== THE TASK ==
From the data below, please reproduce exactly everything from the line that contains "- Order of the" down to the line that contains "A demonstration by", with both ends included.

** GIVEN DATA follows **

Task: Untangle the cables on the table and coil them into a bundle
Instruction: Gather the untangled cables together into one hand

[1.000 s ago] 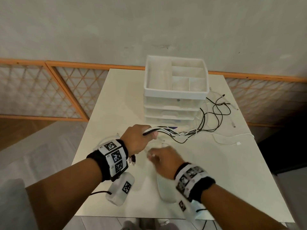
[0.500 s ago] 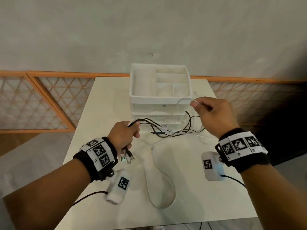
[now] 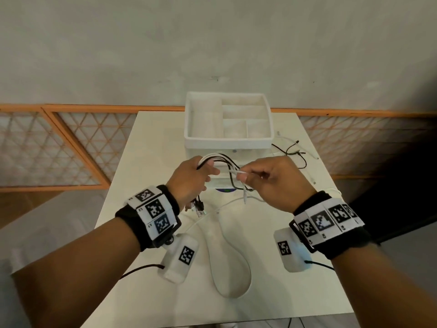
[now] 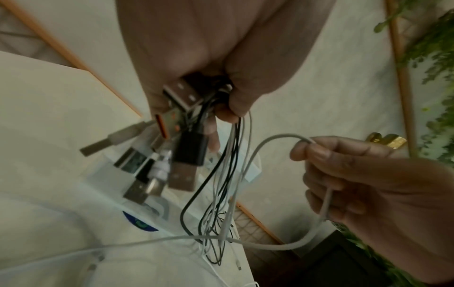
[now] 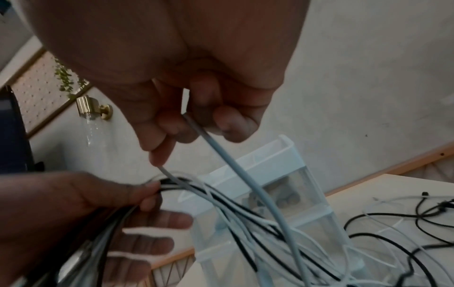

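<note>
My left hand grips a bunch of black and white cables above the table, in front of the drawer unit. Their USB plugs hang below the fist. My right hand pinches one white cable between thumb and forefinger, close to the left hand; the same cable runs out of the curled fingers. A long white loop trails on the table toward me. Loose black and white cable ends lie right of the drawers.
A white drawer unit with a divided open tray on top stands at the table's far middle. The white table ends close to me and at both sides. An orange lattice railing and a grey wall stand behind.
The right hand has come back left from beside the drawer unit to just right of the left hand, bringing the white cable. The left hand has risen a little with its bunch.
</note>
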### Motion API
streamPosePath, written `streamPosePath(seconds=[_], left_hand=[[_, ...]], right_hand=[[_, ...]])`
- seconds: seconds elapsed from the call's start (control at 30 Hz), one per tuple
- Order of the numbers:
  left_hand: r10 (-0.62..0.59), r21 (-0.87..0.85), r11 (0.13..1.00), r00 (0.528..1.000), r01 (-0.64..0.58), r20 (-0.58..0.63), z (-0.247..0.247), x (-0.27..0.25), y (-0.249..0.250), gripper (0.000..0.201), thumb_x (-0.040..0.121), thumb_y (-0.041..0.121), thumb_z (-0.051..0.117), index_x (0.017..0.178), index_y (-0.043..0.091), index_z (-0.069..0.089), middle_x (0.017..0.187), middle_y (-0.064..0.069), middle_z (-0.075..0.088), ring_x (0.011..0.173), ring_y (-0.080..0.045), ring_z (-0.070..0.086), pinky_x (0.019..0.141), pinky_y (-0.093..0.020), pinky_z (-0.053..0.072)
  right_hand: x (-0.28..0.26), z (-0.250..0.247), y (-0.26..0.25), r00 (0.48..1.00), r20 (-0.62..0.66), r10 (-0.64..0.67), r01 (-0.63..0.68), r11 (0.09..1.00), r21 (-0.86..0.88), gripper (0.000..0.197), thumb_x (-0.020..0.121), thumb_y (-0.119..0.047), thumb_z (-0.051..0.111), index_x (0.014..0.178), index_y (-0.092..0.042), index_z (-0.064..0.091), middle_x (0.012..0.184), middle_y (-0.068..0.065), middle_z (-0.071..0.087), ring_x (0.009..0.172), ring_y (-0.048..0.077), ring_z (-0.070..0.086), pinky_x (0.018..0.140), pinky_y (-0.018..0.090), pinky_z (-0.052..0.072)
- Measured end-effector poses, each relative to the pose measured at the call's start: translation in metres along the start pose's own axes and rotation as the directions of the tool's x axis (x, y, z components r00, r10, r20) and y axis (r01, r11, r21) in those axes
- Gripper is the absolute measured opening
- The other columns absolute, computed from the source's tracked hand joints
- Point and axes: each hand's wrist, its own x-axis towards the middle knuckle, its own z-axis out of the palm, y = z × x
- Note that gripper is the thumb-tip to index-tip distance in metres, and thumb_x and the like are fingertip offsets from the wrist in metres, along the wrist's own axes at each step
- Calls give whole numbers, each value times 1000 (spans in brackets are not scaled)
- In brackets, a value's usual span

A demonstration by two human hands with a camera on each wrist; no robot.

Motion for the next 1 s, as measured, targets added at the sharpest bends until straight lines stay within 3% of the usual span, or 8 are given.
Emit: streamPosePath(seconds=[0.23, 0.4, 0.47, 0.57, 0.67, 0.77, 0.9, 1.0], left_hand=[[-291, -195, 942, 954, 272, -78, -34, 4, -29, 15, 102, 24, 48, 97, 10, 53, 85, -10, 73, 72, -22, 64, 61, -31, 50], [-344, -253, 912, 938, 324, -38, -40, 6, -36, 21, 102, 21, 48, 84, 9, 51, 84, -14, 73, 72, -25, 66, 61, -33, 52], [-353, -248, 910, 935, 333, -40, -39, 6, -33, 25, 101, 20, 47, 79, 9, 50, 82, -14, 72, 72, -26, 67, 61, -34, 52], [-397, -196, 904, 916, 380, -53, -36, 2, -31, 29, 99, 21, 47, 72, 11, 48, 60, -8, 66, 59, -24, 64, 54, -29, 47], [-455, -144, 886, 886, 440, -87, -33, -4, -32, 31, 98, 19, 47, 68, 12, 45, 47, -1, 41, 41, -17, 40, 46, -25, 34], [-490, -57, 871, 868, 487, -74, -31, -10, -35, 30, 95, 17, 48, 66, 11, 44, 41, 3, 29, 38, -14, 23, 45, -23, 26], [-467, -4, 884, 884, 467, -30, -31, -14, -36, 29, 93, 19, 50, 66, 11, 45, 43, 3, 28, 38, -14, 22, 43, -22, 25], [-339, 52, 941, 934, 335, 111, -27, -21, -30, 40, 97, 43, 51, 72, 11, 48, 46, 3, 29, 39, -14, 23, 43, -24, 26]], right_hand=[[2, -29, 4, 949, -316, -3, 53, 987, 151, 11, 90, -17, 71, 85, -12, 79, 76, 24, 69, 70, 36, 60, 65, 39, 50], [-11, -11, -7, 984, -86, -156, 165, 981, 105, 12, 91, -16, 70, 85, -10, 79, 69, -13, 68, 61, 11, 57, 61, 18, 43], [-11, -6, -6, 981, -110, -163, 172, 982, 80, 12, 91, -15, 69, 84, -12, 78, 65, -14, 63, 59, 8, 54, 61, 19, 42], [-5, -18, -2, 918, -389, -74, 125, 986, 108, 10, 92, -14, 69, 95, -17, 78, 73, -2, 70, 66, 12, 61, 66, 25, 48], [0, -28, 0, 846, -533, -26, 88, 992, 91, 12, 93, -21, 67, 96, -19, 78, 79, 11, 72, 76, 28, 65, 74, 39, 55], [6, -29, 8, 799, -599, 60, -4, 996, 94, 15, 92, -24, 65, 97, -19, 78, 81, 9, 72, 79, 26, 66, 76, 42, 56], [9, -20, 15, 780, -609, 142, -91, 989, 115, 16, 91, -27, 65, 97, -18, 77, 85, 7, 75, 85, 26, 69, 81, 43, 57], [11, -10, 21, 801, -546, 246, -299, 954, -9, 20, 91, -24, 62, 86, -11, 76, 70, 10, 70, 79, 33, 64, 79, 40, 55]])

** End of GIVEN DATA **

== ANSWER SPACE ==
- Order of the numbers:
  left_hand: r10 (-0.62..0.59), r21 (-0.87..0.85), r11 (0.13..1.00), r00 (0.528..1.000), r01 (-0.64..0.58), r20 (-0.58..0.63), z (-0.247..0.247), x (-0.27..0.25), y (-0.249..0.250), gripper (0.000..0.201), thumb_x (-0.040..0.121), thumb_y (-0.041..0.121), thumb_z (-0.051..0.117), index_x (0.017..0.178), index_y (-0.043..0.091), index_z (-0.069..0.089), middle_x (0.017..0.187), middle_y (-0.064..0.069), middle_z (-0.075..0.088), ring_x (0.011..0.173), ring_y (-0.080..0.045), ring_z (-0.070..0.086), pinky_x (0.019..0.141), pinky_y (-0.093..0.020), pinky_z (-0.053..0.072)
  right_hand: x (-0.28..0.26), z (-0.250..0.247), y (-0.26..0.25), r00 (0.48..1.00), r20 (-0.62..0.66), r10 (-0.64..0.67), r01 (-0.63..0.68), r11 (0.09..1.00), r21 (-0.86..0.88), gripper (0.000..0.197), thumb_x (-0.020..0.121), thumb_y (-0.119..0.047), thumb_z (-0.051..0.111), index_x (0.014..0.178), index_y (-0.092..0.042), index_z (-0.064..0.091), middle_x (0.012..0.184), middle_y (-0.068..0.065), middle_z (-0.071..0.087), ring_x (0.009..0.172), ring_y (-0.048..0.077), ring_z (-0.070..0.086), pinky_x (0.018..0.140), pinky_y (-0.018..0.090), pinky_z (-0.052..0.072)
- Measured end-effector poses, each relative to the pose measured at the call's start: translation in metres along the start pose's own axes and rotation as the directions of the tool's x axis (x, y, z components r00, r10, r20) and y axis (r01, r11, r21) in those axes
- Gripper is the absolute measured opening
- The other columns absolute, computed from the source's tracked hand joints
- Point and axes: each hand's wrist, its own x-axis towards the middle knuckle, its own z-axis out of the palm, y = z × x
- Note that gripper is the thumb-tip to index-tip distance in metres, and thumb_x and the like are fingertip offsets from the wrist in metres, along the wrist's own axes at each step
- Calls give whole numbers, each value times 1000 (spans in brackets are not scaled)
- In brackets, a value's usual span

A demonstration by two human hands with a camera on each wrist; no robot.

Work on this exercise is now complete.